Martin Barré

Martin Barré
jusqu’au 4 janvier 2021
Considéré comme l’un des peintres abstraits les plus importants de la seconde moitié du 20e siècle, Martin Barré fait l’objet d’une rétrospective-événement au Centre Pompidou. Cette exposition fait suite à celles consacrées aux artistes abstraits Pierre Soulages, Simon Hantaï, Jesus Rafaël Soto, François Morellet ou, dernièrement, Ellsworth Kelly. L’excellent accrochage permet enfin de reconsidérer l’œuvre dans son ensemble.

Le monotype


 
 
 
 
 
 
 
 
 
 
 
 
 
 
 
 
 
 
 

Les quelques lignes introductives de l’ouvrage (Martin Barré. Coédition centre Pompidou/ Mamco de Genève / Flammarion) résument parfaitement une première réception des œuvres de Martin Barré : « la radicalité des gestes – entendus au sens de formes, qui sont également des formes de pensée(…) ». Lionel Bovier, directeur du MAMCO, cherche ainsi à rattacher l’oeuvre de Martin Barré aux expositions organisées par son institution autour de l’art conceptuel : « son rapport à la construction du tableau par un système de règles n’est pas sans évoquer celles que se fixent un Sol Lewitt ou un François Morellet dans la seconde partie des années 60, n’était-ce la liberté avec laquelle Martin Barré se réserve de les modifier en fonction du résultat pictural ». Car en effet, Martin Barré reste peintre, malgré un bref épisode conceptuel de 1968 à 1971. Cet ouvrage donne enfin accès à une œuvre nouvelle et radicale, en la présentant dans son ensemble. Michel Gauthier, commissaire de l’exposition dont cet ouvrage est le catalogue, déploie de multiples analyses qui la rendre enfin accessible : dès ses premières expositions, il tranche avec des toiles ni lyriques, ni géométriques, et qui ne peuvent pas non être rangées sous la bannière du formalisme. Pour éviter toutes ces étiquettes, Marcel Gauthier se base d’abord sur une description précise des œuvres, à commencer par « 59-120×110-C », une de ses toiles les plus célèbres. Elle montre un losange sur la pointe, non peint, juste entouré de peinture blanche. Pour nous faire comprendre ce dont il s’agit, l’auteur les compare à Fontana, ou à Clifford Still, pour mieux le distinguer de ses contemporains. « Dans cette monochromie qui est déjà espace, mieux étendue, j’introduis imprudemment des formes. (…) Leur existence est périlleuse (…) car compte autant pour moi l’espace que leur intrusion provoque » : Marcel Gauthier fonde en effet son analyse sur un Martin Barré « embrayeur d’espace ». Plutôt qu’une forme ou une ligne, ses œuvres ouvrent des espaces, ceux internes à la toile mais aussi ceux qui restent hors champ, mais n’en font pas moins partie de l’œuvre. Dans cette œuvre, que faut-il voir en effet entre un losange ou l’espace extérieur dont la toile ne serait qu’un indice ?

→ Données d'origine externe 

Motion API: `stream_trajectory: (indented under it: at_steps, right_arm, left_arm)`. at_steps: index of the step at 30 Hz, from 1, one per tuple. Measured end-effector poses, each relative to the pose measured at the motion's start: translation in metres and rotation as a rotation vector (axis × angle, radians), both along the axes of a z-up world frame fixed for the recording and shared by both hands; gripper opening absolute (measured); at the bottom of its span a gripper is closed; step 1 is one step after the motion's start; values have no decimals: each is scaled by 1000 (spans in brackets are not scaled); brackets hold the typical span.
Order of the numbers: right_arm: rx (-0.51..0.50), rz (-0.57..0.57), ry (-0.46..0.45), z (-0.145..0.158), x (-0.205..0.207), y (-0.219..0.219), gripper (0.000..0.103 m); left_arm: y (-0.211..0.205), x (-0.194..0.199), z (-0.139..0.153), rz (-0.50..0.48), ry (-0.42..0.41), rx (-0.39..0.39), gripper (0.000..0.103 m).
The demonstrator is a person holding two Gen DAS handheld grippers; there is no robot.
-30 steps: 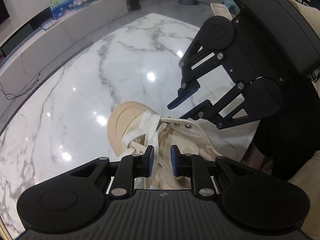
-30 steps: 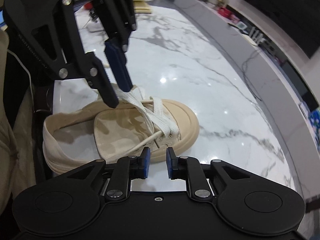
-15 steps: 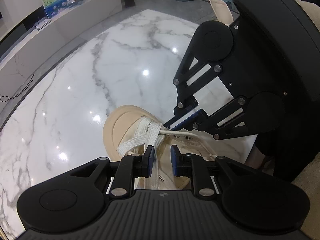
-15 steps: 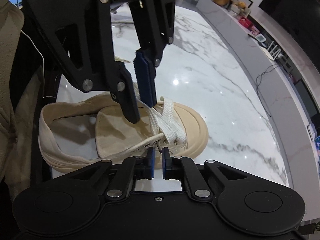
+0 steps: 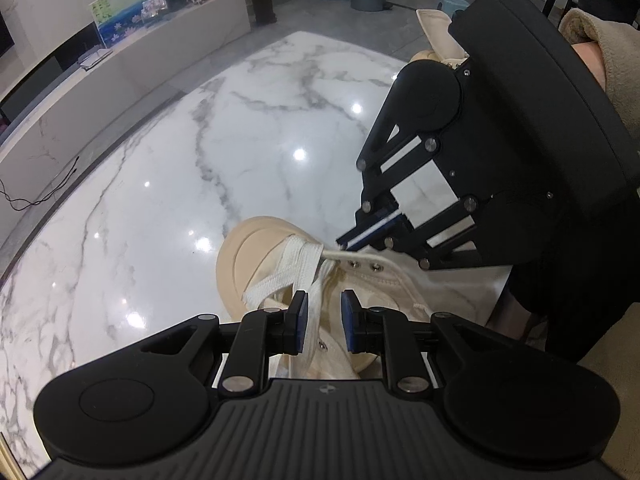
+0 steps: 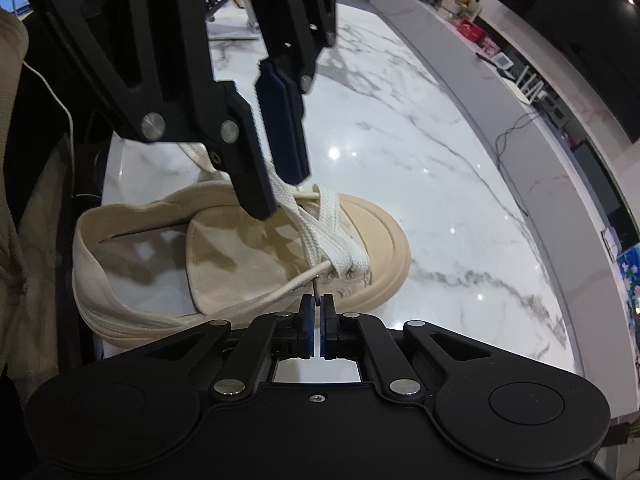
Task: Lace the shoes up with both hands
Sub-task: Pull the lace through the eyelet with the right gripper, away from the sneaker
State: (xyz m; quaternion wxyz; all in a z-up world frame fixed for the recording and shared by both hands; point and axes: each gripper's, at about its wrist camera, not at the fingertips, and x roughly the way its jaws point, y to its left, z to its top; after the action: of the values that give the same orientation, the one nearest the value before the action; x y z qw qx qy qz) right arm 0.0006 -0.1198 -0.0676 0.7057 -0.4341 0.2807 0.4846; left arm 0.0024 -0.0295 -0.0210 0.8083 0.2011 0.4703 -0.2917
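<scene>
White marble with grey veins makes up the table [image 5: 168,184], glossy enough to mirror ceiling lights; behind it runs a long low white ledge with a colourful flower picture [image 5: 122,14] standing on it, and a potted plant further back. No brand or readable writing shows on the shoe or on either tool.

On the table lies the cream canvas shoe [image 6: 248,264], on its sole, rubber toe cap pointing away from the person, tongue flopped open. A flat white lace [image 6: 320,228] crosses over the lowest eyelets near the toe.

Seen from its own camera, the right gripper [image 6: 317,306] tilts steeply down at the near side of the shoe, just beside the front eyelets. Its fingers have just been closing and now stand pressed together on the thin dark lace tip [image 6: 316,294], with the rounded cord of the lace trailing from there across the tongue toward the heel.

Opposite it, the left gripper [image 5: 323,320] also slopes steeply downward over the far side of the shoe. Its blue-padded fingers [image 5: 301,322] stand a little apart, with a flat strand of lace running up between them; whether the pads press on that strand cannot be told.
</scene>
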Motion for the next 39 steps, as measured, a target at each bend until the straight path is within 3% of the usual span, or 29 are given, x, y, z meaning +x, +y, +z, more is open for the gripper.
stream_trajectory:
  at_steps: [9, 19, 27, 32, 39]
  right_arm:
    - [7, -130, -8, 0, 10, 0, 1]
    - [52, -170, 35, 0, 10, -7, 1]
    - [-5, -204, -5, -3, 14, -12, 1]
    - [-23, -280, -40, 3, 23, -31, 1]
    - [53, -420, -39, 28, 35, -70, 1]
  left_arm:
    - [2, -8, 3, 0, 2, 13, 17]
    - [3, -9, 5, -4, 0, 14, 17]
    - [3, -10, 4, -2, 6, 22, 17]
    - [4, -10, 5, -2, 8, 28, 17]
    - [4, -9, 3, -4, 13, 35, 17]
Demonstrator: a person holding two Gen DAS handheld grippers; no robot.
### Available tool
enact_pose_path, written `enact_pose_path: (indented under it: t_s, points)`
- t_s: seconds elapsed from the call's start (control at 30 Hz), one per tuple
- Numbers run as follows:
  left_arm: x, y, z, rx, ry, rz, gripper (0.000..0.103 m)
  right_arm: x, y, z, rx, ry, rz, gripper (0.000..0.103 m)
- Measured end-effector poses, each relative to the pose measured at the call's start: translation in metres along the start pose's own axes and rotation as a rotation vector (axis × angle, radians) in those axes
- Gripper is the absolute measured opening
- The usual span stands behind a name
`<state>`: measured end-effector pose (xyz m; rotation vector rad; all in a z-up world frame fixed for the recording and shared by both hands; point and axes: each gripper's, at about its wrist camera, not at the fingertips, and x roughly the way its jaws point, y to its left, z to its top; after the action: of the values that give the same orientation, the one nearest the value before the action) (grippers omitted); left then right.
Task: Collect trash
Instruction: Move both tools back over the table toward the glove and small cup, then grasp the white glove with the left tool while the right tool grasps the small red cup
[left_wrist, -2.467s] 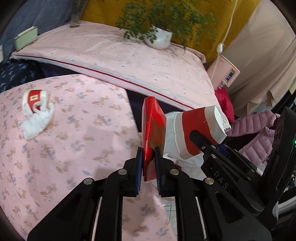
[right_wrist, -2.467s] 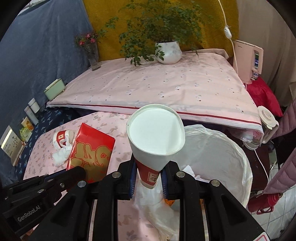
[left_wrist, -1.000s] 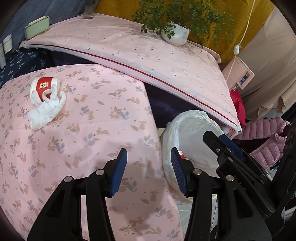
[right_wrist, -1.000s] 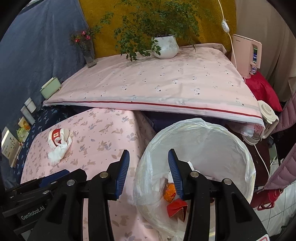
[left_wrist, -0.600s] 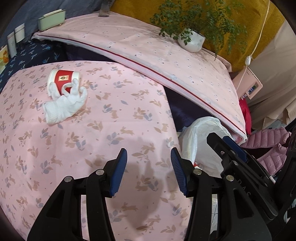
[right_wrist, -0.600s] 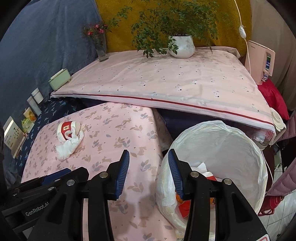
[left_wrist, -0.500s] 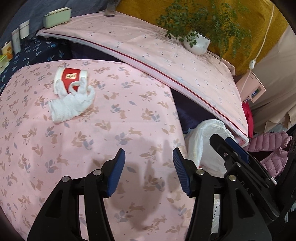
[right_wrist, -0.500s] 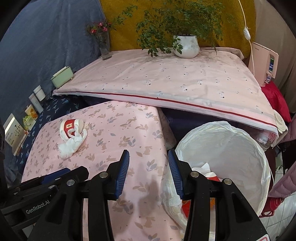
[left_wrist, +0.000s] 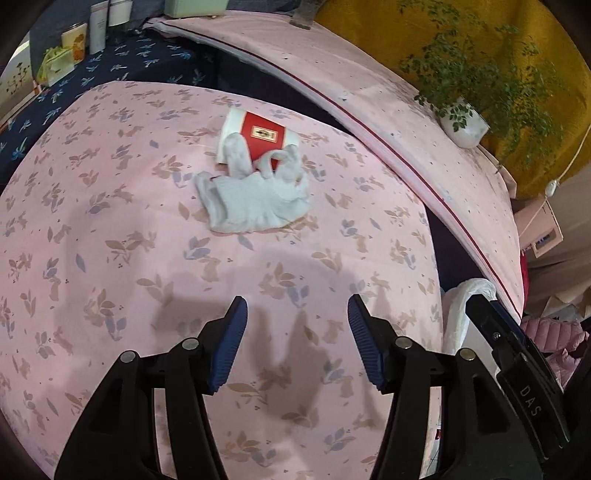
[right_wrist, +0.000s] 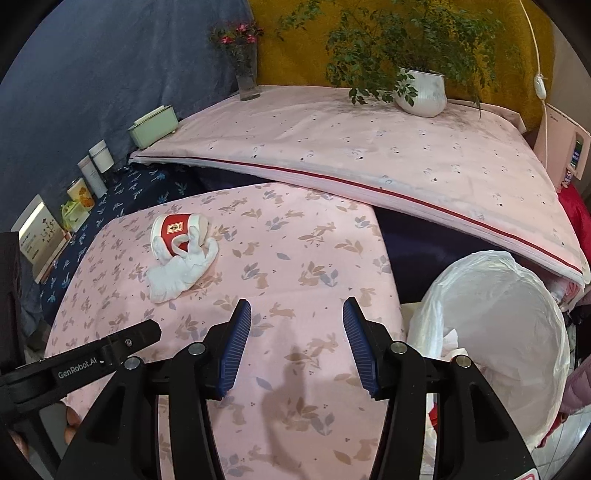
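A red and white paper cup (left_wrist: 258, 134) lies on its side on the pink floral table (left_wrist: 110, 258), with a crumpled white glove (left_wrist: 255, 203) draped against it. Both also show in the right wrist view, the cup (right_wrist: 173, 229) and the glove (right_wrist: 181, 271). My left gripper (left_wrist: 295, 343) is open and empty, above the table, nearer than the cup. My right gripper (right_wrist: 293, 343) is open and empty over the table's right part. The white-lined trash bin (right_wrist: 509, 295) stands right of the table, with trash inside.
A raised pink-sheeted surface (right_wrist: 369, 147) lies behind the table with a potted plant (right_wrist: 421, 92), a flower vase (right_wrist: 245, 74) and a green box (right_wrist: 153, 125). Small jars and boxes (right_wrist: 88, 177) line the left. A pink appliance (right_wrist: 565, 147) stands at the right.
Both grippers let go of the red box and the cup into the bin and opened. They have since swung left over the table, toward the cup and glove.
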<state>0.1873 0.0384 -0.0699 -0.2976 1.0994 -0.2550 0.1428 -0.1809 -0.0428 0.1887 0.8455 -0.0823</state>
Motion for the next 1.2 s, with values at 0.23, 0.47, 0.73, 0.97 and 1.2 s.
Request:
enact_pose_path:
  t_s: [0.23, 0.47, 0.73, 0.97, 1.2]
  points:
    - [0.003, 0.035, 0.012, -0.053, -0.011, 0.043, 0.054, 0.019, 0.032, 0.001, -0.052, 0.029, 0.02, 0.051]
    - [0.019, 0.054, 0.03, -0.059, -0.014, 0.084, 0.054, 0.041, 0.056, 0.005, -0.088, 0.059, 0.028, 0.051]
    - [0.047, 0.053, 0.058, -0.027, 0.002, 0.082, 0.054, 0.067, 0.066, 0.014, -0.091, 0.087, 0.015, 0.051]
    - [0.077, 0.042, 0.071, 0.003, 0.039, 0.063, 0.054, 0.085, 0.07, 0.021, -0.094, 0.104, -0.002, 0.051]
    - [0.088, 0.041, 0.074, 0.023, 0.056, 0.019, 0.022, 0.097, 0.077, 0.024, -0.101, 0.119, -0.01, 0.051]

Yve-Alain Bois est sans doute le principal critique de l’artiste et a déjà publié en 1993 une monographie aux éditions Flammarion. Il se concentre ici sur le travail de la touche : dans le contexte de l’épanouissement de l’école de Paris, Mathieu par exemple, Martin Barré se singularise par le rejet de leur « patte », censée témoigner de leur état d’âme. Lors de son exposition de 1960 où, après avoir abandonné la brosse du peintre pour le couteau, il l’abandonna à son tour pour se réduire à peindre directement au tube… toute la critique l’abandonne. Seul Restany le défend et remarque que le peintre « s’est débarrassé d’un seul coup de tout un attirail démodé, d’un vocabulaire de formes anachroniques qu’il s’était auparavant efforcé en vain de faire revivre ». Yve-Alain Bois analyse aussi l’accrochage de cette exposition qui empêchait encore un peu plus d’inventer une quelconque histoire. Les toiles qui d’ordinaire s’adressaient au spectateur en étant accrochées à hauteur de ses yeux, réinvestissaient l’espace entier du mur, depuis le sol jusqu’au plafond.

Le troisième texte « La peinture mise en quatre » de Jean-Pierre Criqui est lui aussi très éclairant. L’auteur se concentre sur les quatre « quadriptyques » réalisés en 1960 et 1962 qui tous proposent à la fois une dis- et une con-jonction. L’œuvre naît de la tension entre les deux modes de lecture que Martin Barré veut simultanés. Molly Warnock, Ann Hindry et Clément Dirié continuent cette analyse en se concentrant sur des épisodes ultérieurs de son œuvre, avant sa mort en 1993.